How to complete this task: Find the line below that contains "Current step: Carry". Transcribe it and every line after it exactly, adding nothing.

Data segment:
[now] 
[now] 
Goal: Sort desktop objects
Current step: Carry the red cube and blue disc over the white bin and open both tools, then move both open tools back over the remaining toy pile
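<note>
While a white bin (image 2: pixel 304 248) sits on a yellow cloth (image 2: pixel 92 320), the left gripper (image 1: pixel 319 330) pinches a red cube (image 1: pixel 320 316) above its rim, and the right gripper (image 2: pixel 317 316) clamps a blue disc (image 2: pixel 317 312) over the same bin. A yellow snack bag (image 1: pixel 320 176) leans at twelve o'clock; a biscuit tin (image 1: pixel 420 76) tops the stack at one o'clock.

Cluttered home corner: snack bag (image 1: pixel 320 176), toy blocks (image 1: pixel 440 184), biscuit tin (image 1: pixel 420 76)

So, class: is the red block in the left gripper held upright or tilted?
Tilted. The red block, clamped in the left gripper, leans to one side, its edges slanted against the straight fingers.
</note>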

Reply to the task:
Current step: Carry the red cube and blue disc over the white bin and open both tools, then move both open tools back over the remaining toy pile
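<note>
While a white bin (image 2: pixel 304 248) sits on a yellow cloth (image 2: pixel 92 320), the left gripper (image 1: pixel 319 330) pinches a red cube (image 1: pixel 320 316) above its rim, and the right gripper (image 2: pixel 317 316) clamps a blue disc (image 2: pixel 317 312) over the same bin. A yellow snack bag (image 1: pixel 320 176) leans at twelve o'clock; a biscuit tin (image 1: pixel 420 76) tops the stack at one o'clock.

Cluttered home corner: snack bag (image 1: pixel 320 176), toy blocks (image 1: pixel 440 184), biscuit tin (image 1: pixel 420 76)

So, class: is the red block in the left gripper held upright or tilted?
Tilted. The red block, clamped in the left gripper, leans to one side, its edges slanted against the straight fingers.
</note>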

What the exercise asked for is complete.